In March of 2020, coworking spaces started to be viewed as a inhabitable nightmare in a pandemic-riddled society.
However, as businesses transition into a post-pandemic reality, these offices have positioned themselves as the ideal solution for businesses large and small seeking flexible arrangements.
For Melissa Pancoast, CEO of financial literacy startup The Beans, moving into a WeWork’s San Francisco Salesforce Tower office last May was a much different reality than what it looks like today. According to Pancoast, most offices in the space were rented, but unoccupied.
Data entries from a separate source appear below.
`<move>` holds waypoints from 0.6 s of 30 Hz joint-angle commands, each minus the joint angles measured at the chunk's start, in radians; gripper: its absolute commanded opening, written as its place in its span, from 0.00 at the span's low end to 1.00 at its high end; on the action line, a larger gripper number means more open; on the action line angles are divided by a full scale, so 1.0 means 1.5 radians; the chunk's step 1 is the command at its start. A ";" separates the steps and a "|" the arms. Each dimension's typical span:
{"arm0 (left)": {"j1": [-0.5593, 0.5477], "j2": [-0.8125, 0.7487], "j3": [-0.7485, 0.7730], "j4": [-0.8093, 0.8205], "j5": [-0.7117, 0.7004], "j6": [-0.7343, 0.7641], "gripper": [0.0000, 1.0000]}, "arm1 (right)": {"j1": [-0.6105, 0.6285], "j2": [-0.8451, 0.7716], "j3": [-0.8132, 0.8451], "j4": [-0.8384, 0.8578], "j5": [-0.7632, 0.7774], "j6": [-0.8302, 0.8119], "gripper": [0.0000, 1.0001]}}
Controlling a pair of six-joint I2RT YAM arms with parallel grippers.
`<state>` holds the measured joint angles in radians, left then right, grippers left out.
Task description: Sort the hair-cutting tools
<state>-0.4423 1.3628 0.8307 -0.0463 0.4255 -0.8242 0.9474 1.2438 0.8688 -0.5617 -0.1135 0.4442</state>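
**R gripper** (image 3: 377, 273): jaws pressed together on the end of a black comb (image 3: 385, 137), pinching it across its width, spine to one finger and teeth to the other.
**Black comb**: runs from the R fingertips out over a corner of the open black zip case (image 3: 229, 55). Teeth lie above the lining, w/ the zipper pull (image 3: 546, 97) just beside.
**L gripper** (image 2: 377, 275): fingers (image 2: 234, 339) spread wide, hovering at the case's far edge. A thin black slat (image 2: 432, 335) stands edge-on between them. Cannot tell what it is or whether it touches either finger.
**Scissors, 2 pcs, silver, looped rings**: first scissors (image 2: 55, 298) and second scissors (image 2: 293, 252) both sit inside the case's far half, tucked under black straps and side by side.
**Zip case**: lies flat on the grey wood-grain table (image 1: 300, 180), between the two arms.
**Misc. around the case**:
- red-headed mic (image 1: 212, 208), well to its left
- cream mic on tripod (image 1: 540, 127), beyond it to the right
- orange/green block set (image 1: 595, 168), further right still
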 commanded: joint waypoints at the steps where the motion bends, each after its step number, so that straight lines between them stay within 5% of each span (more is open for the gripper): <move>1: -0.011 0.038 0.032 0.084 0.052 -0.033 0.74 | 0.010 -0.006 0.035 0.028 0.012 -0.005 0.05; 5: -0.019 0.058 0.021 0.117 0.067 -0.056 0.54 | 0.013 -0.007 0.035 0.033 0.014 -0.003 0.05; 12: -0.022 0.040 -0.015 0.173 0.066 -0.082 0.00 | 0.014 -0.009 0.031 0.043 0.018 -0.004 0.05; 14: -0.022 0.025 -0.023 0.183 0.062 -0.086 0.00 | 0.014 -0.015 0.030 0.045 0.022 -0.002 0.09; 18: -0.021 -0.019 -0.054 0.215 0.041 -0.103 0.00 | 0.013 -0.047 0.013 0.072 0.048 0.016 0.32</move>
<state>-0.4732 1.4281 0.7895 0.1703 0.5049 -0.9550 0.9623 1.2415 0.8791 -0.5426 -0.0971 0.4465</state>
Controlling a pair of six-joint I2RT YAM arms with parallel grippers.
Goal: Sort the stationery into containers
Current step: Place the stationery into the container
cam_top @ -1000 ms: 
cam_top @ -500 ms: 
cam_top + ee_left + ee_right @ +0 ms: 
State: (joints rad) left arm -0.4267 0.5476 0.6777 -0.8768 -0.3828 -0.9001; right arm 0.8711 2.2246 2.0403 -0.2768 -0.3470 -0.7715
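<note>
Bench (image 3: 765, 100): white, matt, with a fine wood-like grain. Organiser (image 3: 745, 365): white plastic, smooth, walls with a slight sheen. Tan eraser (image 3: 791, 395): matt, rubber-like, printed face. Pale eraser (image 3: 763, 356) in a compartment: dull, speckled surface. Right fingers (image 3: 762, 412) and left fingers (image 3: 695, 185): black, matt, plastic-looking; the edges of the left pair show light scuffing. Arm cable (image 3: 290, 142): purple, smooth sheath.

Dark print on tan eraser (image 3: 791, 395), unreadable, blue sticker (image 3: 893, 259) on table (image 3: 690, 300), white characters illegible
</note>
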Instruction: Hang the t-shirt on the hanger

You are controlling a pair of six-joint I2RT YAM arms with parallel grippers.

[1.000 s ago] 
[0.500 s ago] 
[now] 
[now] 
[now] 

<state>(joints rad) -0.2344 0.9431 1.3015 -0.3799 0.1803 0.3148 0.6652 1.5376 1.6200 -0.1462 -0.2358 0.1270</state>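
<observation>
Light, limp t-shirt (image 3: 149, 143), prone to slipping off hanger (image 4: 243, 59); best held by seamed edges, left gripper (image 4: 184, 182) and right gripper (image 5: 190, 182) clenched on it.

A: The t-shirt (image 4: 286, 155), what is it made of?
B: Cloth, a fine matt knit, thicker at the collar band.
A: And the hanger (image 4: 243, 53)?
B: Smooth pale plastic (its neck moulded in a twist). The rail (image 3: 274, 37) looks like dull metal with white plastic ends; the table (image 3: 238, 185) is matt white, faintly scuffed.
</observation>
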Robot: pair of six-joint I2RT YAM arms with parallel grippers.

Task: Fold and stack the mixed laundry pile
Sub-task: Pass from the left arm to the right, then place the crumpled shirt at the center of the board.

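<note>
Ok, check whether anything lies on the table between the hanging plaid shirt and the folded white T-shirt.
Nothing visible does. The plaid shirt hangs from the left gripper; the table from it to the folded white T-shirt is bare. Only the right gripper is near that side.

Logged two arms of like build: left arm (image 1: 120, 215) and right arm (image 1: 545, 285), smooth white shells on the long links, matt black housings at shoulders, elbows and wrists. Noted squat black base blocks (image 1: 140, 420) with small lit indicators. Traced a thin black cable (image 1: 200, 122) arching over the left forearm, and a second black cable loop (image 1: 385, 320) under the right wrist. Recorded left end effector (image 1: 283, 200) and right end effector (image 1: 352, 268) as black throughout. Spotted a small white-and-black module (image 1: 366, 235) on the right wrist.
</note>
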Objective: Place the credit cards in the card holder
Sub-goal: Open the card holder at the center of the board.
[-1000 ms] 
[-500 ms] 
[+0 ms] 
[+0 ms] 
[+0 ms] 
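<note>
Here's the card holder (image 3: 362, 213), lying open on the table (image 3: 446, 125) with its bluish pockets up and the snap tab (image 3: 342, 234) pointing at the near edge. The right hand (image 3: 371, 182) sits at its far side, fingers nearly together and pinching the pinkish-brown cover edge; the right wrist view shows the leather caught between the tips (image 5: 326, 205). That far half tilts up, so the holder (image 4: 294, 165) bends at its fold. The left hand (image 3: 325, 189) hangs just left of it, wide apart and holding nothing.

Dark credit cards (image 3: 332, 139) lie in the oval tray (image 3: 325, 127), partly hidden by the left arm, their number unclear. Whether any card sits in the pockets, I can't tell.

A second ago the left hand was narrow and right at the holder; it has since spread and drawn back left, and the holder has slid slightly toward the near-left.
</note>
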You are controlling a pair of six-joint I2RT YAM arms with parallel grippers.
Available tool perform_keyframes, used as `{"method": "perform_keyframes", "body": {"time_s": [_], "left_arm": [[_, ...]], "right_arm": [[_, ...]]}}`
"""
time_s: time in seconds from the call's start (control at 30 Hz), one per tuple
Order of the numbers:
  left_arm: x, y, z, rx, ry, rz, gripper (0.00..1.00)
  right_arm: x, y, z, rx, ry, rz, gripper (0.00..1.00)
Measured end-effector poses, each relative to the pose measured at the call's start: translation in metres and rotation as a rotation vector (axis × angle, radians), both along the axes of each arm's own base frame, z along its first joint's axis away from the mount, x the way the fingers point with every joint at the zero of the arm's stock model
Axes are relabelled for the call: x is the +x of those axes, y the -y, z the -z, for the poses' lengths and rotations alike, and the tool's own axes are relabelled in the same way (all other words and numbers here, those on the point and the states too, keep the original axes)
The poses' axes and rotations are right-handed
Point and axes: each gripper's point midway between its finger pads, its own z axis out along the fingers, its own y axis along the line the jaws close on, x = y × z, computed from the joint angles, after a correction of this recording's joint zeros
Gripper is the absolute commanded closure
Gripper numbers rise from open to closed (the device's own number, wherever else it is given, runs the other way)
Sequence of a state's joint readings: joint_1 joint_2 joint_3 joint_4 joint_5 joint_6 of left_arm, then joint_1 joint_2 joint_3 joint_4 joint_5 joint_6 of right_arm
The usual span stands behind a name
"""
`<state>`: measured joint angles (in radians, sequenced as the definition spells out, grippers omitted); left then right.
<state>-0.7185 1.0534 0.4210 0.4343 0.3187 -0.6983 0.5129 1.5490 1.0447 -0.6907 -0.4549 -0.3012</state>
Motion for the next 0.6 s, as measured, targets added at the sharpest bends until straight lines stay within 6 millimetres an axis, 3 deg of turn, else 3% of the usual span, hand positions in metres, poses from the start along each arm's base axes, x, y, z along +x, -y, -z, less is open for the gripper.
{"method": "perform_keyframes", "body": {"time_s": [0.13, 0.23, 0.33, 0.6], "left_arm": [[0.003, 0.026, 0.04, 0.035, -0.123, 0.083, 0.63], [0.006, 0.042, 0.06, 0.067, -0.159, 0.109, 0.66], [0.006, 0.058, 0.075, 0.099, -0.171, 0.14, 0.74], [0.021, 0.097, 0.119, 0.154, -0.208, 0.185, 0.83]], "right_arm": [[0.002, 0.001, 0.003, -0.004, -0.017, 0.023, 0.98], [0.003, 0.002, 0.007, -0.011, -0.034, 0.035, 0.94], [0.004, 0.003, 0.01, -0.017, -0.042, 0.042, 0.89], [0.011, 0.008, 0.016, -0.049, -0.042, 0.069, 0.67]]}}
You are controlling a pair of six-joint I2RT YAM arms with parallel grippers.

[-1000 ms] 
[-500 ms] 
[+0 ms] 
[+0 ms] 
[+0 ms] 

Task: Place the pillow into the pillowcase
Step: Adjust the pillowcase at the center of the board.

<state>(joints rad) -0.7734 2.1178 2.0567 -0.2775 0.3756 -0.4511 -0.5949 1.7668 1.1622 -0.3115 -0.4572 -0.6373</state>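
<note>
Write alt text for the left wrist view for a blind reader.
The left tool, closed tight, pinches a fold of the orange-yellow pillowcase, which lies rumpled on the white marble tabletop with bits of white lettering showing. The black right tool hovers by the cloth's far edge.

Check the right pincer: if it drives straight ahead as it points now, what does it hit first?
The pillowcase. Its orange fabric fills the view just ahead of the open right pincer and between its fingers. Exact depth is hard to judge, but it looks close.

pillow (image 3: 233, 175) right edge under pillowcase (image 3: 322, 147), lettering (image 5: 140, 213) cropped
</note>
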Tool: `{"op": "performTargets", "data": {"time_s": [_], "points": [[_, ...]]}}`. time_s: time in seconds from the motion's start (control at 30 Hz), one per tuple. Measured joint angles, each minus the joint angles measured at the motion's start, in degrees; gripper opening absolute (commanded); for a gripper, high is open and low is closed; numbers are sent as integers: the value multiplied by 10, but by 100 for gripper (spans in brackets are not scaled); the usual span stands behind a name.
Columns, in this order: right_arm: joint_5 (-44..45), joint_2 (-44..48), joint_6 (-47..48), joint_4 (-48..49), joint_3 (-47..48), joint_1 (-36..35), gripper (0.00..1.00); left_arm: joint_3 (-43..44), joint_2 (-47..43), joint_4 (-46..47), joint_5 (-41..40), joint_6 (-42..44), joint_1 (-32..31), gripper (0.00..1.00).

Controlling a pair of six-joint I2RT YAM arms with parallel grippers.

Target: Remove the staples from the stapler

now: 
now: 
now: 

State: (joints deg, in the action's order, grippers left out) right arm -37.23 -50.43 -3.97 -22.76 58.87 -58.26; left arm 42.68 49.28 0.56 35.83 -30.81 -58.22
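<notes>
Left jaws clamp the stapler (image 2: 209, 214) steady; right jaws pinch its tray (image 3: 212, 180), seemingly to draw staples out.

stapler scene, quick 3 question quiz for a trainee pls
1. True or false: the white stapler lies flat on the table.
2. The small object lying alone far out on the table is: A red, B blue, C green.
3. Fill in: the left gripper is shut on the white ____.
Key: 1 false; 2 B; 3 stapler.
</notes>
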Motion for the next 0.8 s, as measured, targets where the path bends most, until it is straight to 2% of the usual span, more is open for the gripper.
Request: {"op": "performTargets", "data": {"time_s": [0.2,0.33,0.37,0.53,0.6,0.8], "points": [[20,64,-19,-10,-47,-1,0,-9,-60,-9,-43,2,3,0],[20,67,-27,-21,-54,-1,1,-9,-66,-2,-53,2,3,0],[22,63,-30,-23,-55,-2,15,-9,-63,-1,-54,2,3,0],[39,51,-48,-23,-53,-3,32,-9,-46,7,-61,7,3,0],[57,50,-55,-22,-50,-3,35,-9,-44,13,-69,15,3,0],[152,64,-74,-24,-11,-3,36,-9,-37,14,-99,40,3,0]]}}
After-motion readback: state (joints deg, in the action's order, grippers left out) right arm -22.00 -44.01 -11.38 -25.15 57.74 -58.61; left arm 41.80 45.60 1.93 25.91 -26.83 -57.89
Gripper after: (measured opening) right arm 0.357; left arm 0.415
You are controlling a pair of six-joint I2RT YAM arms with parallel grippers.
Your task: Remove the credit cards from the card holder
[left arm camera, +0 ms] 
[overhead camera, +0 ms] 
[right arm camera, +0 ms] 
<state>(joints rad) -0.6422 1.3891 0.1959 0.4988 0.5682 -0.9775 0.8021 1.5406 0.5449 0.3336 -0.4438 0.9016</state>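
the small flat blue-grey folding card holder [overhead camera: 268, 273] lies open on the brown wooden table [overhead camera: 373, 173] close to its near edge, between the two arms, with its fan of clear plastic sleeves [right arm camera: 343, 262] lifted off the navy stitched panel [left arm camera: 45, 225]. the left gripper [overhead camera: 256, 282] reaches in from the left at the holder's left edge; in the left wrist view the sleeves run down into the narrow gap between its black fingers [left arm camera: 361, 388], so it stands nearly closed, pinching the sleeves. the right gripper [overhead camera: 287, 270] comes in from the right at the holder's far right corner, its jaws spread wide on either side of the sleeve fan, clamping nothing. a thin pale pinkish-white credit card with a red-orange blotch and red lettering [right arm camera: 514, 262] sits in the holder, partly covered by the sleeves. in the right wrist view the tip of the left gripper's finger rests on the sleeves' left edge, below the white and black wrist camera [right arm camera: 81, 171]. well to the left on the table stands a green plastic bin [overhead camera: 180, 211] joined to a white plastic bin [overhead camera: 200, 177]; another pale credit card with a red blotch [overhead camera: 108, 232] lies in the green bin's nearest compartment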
However, as San Francisco lifted its pandemic restrictions, the WeWork office has returned to its bustling nature.
Now, potential members are lining up to join coworking spaces across the country. In fact, WeWork said that their drop-in offices that do not require a dedicated space have consistently run out.
Although coworking spaces are having a moment, the commercial office industry is struggling to bring bodies back in. Following years of skyhigh valuations, tech stocks have started to dip and are looking at cost-cutting measures to alleviate risk.
That’s where coworking spaces come in. These offices offer low-commitment, fully equipped workspaces and are quickly rebounding to their glory days, with a slightly mature edge.
“Things were still really uncertain as far as what our trajectory was, and the plan is to close significant capital and to grow,” said Pancoast. “We need the flexibility of being able to be in a different space than we could have afforded right in the middle of the pandemic.”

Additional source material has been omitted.